Included in the formulation
Pharmacodynamics:Coagulation of proteins of microbial cells.
Antiseptic preparation, active against gram-positive and gram-negative microorganisms in vitro, has an antifungal effect. Lidocaine also has a local anesthetic and anti-edematous effect.
Lidocaine causes a blockade of initiation and carrying out of nerve impulses: a decrease in the permeability of cell membranes of neurons for Na ions+, probably by attachment to sodium channels, and an increase in permeability for K+, which reversibly stabilizes the cell membrane and depresses its depolarization, disrupts the propagation of the action potential and leads to a blockade of conductivity. For blockade of large nerve trunks, a higher concentration of the drug is required than for small peripheral nerves.
Antiviral effect (influenza A virus, respiratory syncytial virus, coronavirus of severe acute respiratory syndrome).
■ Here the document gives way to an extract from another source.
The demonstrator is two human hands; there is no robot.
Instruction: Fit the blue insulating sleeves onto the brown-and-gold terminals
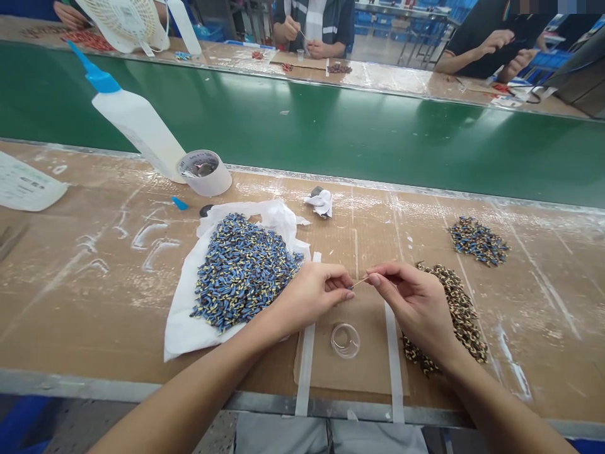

Pharmacokinetics:Amylmetacresol + Dichlorobenzyl alcohol - not studied. Lidocaine bIt is rapidly absorbed from the mucous membranes, especially from the mucous membrane of the airways; penetrates through blood-brain barrier, placental barrier and into breast milk (40% concentration in the mother plasma). The connection with plasma proteins is moderate or high (60-80% depending on the concentration). Biotransformation in the liver - 90-95%, with the participation of microsomal enzymes. Half-life dose-dependent and is in adults after an intravenous bolus injection of 1.5-2 hours (an average of 100 minutes), in newborns - 3.2 hours; with the infusion of lidocaine within 24-48 h half-life increases to 3 hours; when the liver functions, the half-life can increase in 2 times. Elimination - kidney 10% in unchanged form, but mainly in the form of metabolites; Renal excretion may be preceded by excretion of bile with subsequent reabsorption from the digestive tract. With chronic renal failure, cumulation of metabolites is possible; Acidification increases the excretion of lidocaine.
Indications:Symptomatic treatment of severe sore throat with infectious inflammationDiseases of the oral cavity and pharynx.
X.J00-J06.J02.9 Acute pharyngitis, unspecified
X.J30-J39.J35.0 Chronic tonsillitis
X.J00-J06.J03.9 Acute tonsillitis, unspecified
X.J30-J39.J37 Chronic laryngitis and laryngotracheitis
X.J00-J06.J04 Acute laryngitis and tracheitis
XVIII.R00-R09.R07.0 A sore throat
Contraindications: Hypersensitivity, children's age (up to 12 years). For a spray - an attack of bronchial asthma.
Carefully:Diabetes mellitus (1 tablet contains 2.6 mg of sugar). Pregnancy, lactation; for the spray - bronchial asthma.
Pregnancy and lactation:The category of FDA recommendations is not defined. Adequate and well-controlled studies on humans and animals have not been conducted.
There is no information on the penetration into breast milk. Application for pregnancy and lactation (breastfeeding) is possible according to the indications and only under the supervision of the doctor.
Dosing and Administration:Locally. Adults and children over 12 years old - resorb one tablet every 2-3 hours (no more than 8 tablets within 24 hours). The maximum daily dose is 8 tablets. Tablets should be resorbed in the mouth until completely dissolved.
Spray: adults and children over 12 years of age - irrigate the inflamed area by double pressing the head of the vial (1 dose); if necessary, repeat the procedure every 3 hours (no more than 6 doses within 24 hours).Duration of application - no more than 5 days.
Side effects:Allergic reactions, loss of sensitivity of the tongue (care must be taken when taking hot food and water); in some cases, the resorptive toxic effect of lidocaine is possible.
Overdose:It is unlikely that a possible overdose can lead to severe anesthesia of the upper digestive tract. Nausea, vomiting, diarrhea.
Treatment: symptomatic.
Interaction:Clinically significant interactions with other drugs have not been identified.
Special instructions:In case of accidental miss of one or more doses, the dose is not increased.